Monday, January 11, 2010 - 05:12 PM

Ted Bardacke

The Chula Vista Multifamily project is less than 1/2 mile from a stop on the San Yisidro-Downtown San Diego streetcar line and is less than 800 feet away from two grocery stores. Most families have one car or less (with parking ratios on the project designed to accommodate just that) and is the second project in a significant transit oriented densification of a suburban location. The characterization that it is car-dependent is simply incorrect.


Monday, January 11, 2010 - 11:10 PM

Steve Mouzon

Ted, thanks for the comment. As noted, I felt the Chula Vista project was one of the two most promising ones. But as for the walkability, Google Earth shows that 1501 Broadway, Chula Vista, CA 91911 is sitting in the middle of a long stretch of a five-lane arterial, with sidewalks, where they exist, running between the arterial and front-facing parking lots. Many stretches of sidewalk are so eaten up with curb cuts that it's almost hard to call it a sidewalk. Bottom line, the Google Earth photo shows a place that's far more hostile to walk than a power center parking lot, where at least your life isn't in danger every moment. Even then, everyone knows that people won't even walk across the power center parking lot... they drive from the front of the Old Navy to the front of the Barnes & Noble, even if it's only 400 feet. How much less are they like to walk in an environment this hostile? So even though Walkscore shows lots of services within a half-mile, the likelihood of people walking in an environment so bad just isn't there... at least not today. In the real world, we can hope for a better tomorrow, but an awards program should be held to a higher standard so the winners are compelling. In other words, we need to be showing the most ideal conditions we can find today in an awards program, don't we?

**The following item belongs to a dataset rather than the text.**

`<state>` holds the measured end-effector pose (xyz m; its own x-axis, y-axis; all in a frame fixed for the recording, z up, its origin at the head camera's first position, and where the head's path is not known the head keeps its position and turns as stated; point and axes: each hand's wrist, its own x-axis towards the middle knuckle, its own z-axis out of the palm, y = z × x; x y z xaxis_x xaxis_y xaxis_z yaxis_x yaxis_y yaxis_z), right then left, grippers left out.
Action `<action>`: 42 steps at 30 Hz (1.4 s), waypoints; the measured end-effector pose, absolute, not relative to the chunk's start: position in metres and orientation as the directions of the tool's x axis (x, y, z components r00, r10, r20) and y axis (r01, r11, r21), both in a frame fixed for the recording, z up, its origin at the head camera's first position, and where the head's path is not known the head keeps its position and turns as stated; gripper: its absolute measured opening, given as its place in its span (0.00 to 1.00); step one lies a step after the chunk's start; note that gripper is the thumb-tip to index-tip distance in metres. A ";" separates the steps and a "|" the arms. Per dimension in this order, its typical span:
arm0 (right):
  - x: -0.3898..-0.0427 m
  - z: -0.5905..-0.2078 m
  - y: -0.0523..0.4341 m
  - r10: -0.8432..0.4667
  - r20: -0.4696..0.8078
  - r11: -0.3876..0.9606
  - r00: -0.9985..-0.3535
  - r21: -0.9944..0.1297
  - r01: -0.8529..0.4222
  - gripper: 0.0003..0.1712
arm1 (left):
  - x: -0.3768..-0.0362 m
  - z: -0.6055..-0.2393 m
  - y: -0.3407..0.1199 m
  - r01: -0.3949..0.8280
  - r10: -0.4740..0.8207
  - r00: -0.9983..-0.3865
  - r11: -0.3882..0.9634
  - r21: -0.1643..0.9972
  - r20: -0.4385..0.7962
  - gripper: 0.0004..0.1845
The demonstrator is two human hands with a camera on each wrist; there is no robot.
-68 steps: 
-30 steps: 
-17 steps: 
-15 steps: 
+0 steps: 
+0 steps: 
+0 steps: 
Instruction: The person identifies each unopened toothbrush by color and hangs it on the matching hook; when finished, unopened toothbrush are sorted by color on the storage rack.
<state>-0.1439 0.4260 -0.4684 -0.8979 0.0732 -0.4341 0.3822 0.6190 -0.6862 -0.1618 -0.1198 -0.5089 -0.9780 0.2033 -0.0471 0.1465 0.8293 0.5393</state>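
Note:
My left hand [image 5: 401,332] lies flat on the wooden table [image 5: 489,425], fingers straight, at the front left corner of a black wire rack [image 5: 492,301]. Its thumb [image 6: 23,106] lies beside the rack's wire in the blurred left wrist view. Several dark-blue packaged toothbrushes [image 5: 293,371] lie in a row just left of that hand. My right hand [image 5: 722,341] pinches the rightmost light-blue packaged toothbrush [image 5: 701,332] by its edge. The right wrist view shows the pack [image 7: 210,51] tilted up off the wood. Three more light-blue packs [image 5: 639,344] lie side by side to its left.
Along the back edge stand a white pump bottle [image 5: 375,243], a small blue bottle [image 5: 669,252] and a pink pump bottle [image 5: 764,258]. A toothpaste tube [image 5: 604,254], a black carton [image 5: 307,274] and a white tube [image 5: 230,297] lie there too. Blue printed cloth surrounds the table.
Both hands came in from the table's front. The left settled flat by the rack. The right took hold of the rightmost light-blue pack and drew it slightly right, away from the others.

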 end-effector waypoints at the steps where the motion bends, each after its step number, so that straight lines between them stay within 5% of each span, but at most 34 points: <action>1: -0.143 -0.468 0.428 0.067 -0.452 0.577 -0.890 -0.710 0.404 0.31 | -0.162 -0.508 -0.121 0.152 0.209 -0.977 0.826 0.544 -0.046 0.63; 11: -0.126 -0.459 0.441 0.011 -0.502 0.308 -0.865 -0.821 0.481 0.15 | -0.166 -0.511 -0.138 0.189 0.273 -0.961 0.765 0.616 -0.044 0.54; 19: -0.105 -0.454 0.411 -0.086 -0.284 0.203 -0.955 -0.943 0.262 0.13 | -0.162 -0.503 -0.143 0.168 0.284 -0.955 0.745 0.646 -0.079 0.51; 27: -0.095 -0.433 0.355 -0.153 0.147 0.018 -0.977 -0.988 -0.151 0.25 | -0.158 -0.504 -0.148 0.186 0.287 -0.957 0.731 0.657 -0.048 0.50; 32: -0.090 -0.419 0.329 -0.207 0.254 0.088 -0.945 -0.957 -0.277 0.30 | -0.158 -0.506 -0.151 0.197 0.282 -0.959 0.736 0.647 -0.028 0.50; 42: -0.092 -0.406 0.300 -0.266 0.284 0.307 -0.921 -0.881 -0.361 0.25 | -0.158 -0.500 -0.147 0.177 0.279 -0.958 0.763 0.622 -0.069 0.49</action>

Wednesday, January 13, 2010 - 09:38 PM

John Thomas

   A-freakin'-men!

   This has driven me crazy for years. 90% of the LEED residences I see fawned over in blogs are nothing more than green-washed ads for car-dependent housing tracts. There's usually also some idiotic copy in there about affordable housing about two sentences above where they disclose the $35/sq ft price. 

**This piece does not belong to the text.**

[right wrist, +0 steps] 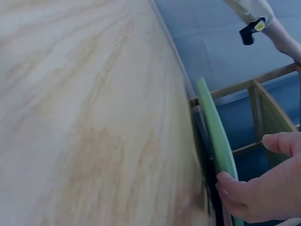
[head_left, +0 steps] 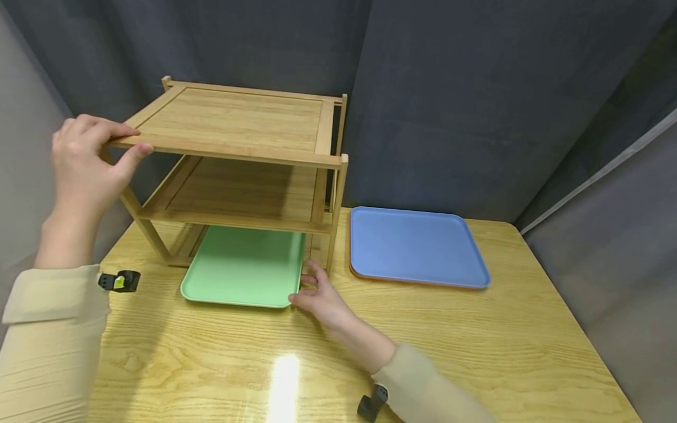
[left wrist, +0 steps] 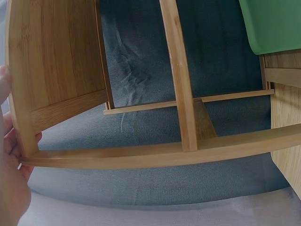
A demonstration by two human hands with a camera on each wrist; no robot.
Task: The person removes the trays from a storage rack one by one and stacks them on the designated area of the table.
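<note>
Our left hand (head_left: 87,161) grips the bamboo rack's (head_left: 238,170) top shelf corner, our right hand (head_left: 317,299) pinches the green tray's (head_left: 245,267) near corner under the rack, blue tray (head_left: 415,247) beside it

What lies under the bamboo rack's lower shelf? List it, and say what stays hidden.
A green tray lies under the bamboo rack, its front sticking out, the right hand at its corner. Its back part is covered by the shelf.

— What fills the frame?
— A bamboo shelf rack (left wrist: 183,84), its rail running across the lower half.
— And the left hand (left wrist: 11,183)?
— At the left edge, fingers against the rail's end. A green tray (left wrist: 273,23) shows upper right.
</note>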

   The other major issue that most of the 1500 - 2000 square foot houses usually use invasive landscape plants and suck incredible amounts of water.

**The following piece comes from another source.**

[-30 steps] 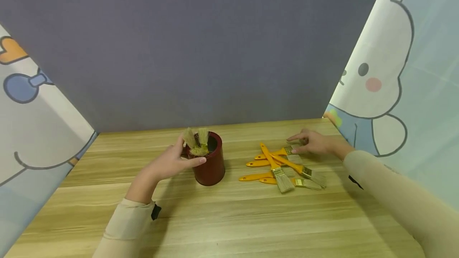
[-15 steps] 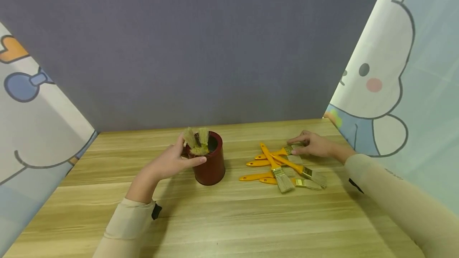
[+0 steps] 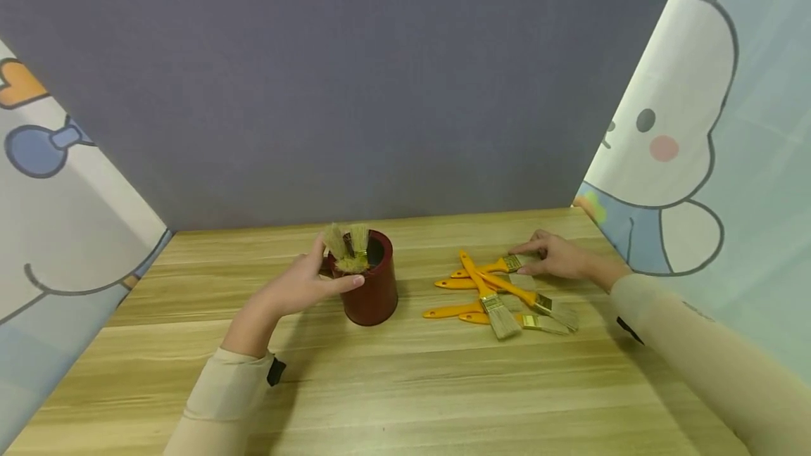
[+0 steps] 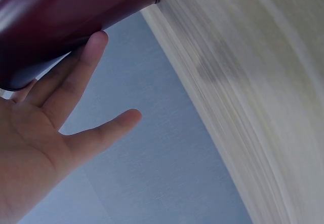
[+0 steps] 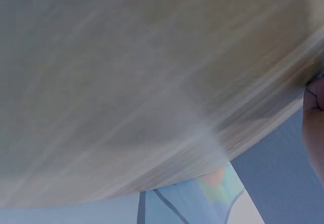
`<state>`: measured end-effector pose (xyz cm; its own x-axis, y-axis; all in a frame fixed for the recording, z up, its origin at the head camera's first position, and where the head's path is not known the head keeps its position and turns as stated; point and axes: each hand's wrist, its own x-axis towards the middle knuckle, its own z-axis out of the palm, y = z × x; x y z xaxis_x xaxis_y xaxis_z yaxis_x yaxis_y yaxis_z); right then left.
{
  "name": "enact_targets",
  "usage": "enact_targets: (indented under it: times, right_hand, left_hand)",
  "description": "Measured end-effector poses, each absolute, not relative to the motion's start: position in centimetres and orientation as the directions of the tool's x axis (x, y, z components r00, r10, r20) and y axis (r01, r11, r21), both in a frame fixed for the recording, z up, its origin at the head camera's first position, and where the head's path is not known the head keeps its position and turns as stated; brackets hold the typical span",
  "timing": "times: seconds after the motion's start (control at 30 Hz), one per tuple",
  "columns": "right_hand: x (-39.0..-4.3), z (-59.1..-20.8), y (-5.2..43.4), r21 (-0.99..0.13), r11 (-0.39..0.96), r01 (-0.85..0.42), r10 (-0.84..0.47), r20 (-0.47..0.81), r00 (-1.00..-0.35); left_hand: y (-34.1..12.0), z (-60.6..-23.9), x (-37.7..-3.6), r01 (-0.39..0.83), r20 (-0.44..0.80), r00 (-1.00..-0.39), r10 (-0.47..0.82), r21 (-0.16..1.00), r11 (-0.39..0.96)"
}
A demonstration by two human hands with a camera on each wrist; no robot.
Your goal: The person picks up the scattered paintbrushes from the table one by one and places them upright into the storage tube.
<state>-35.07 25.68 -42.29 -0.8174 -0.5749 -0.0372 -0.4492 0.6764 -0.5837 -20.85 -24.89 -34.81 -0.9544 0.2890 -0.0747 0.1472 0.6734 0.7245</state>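
Note:
A dark red can (image 3: 374, 301) stands on the table with several bristle brushes (image 3: 359, 239) poking out of its mouth, bristles up. My left hand (image 3: 303, 287) holds the can near its rim, thumb across the front. The left wrist view shows the fingers of that hand against the can's glossy side. To the right lies a loose pile of yellow-handled paintbrushes (image 3: 497, 315), crossing one another. My right hand (image 3: 557, 257) pinches the bristle end of the rearmost paintbrush (image 3: 497, 267), whose handle points left. Only a sliver of the right hand shows in the right wrist view.
The wood-grain table (image 3: 380, 393) runs back to a grey panel (image 3: 380, 90). Cartoon-printed sheets (image 3: 665, 125) stand along both sides, the right one close behind my right hand.
My right hand's fingertips have come together on the bristles of the rearmost paintbrush, which has shifted slightly. The left hand and can have stayed put.

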Motion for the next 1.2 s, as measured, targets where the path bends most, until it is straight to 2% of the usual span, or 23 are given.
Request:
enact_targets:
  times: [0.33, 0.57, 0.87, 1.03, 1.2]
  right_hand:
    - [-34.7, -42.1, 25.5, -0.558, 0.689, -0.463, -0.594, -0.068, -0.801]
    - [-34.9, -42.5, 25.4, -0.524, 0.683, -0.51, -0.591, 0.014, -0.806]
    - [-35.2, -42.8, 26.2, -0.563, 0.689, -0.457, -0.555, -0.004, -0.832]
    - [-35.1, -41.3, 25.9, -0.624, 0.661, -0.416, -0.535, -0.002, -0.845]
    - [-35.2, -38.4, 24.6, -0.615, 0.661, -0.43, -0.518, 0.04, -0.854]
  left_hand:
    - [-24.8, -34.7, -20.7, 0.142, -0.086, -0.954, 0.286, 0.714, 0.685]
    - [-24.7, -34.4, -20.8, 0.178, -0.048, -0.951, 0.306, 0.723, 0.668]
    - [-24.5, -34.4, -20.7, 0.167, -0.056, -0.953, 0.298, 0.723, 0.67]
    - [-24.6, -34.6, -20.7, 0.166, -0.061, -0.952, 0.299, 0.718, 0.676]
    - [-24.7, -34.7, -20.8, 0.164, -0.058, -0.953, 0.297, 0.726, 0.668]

Wednesday, January 13, 2010 - 09:41 PM

John Thomas

P.S. You even pictured the house in Eugene that I had in mind! It's the poster child for everything that's wrong with the LEED nonsense.


Tuesday, March 2, 2010 - 09:43 PM

David Brussat

You are a stern taskmaster, Steve. When I scrolled down your post prior to reading it I was pleasantly surprised - not by the beauty of the houses but by their relative lack of unabashed, breast-beating ugliness. I had expected that LEED home awards would go to the houses that had the sharpest crags jutting out at the most ridiculous angles, the places that most appeared to be designed to fall down. These houses at least made a minimal attempt to look like houses, vaguely traditional if not in the vicinity of lovable. Perhaps I am not paying enough attention to the latest green developments, but if this set of houses is at the top of the green game, then the game isn't as big a loser as I had figured. Good. Now if only LEED would pay more attention to the original green! - the way houses were built before our plug-in, switch-on style of life made houses the energy hogs they are. Gizmo green is not the way to go. Original green is.


Sunday, March 7, 2010 - 09:45 AM

Steve Mouzon

Thanks for the comments, John & David! There has been discussion within the USGBC for quite some time about this issue. The response I often get is "but how do you measure lovability?" That's one I can't answer yet with anything more satisfying than the infamous Supreme Court comment about pornography: "I can't define it, but I know it when I see it." But we've gotta get better than that. I'm working on the beginnings of a system that, once it's a bit further along, I'll post news of here. But I'm not at all satisfied with it yet... it's just a start.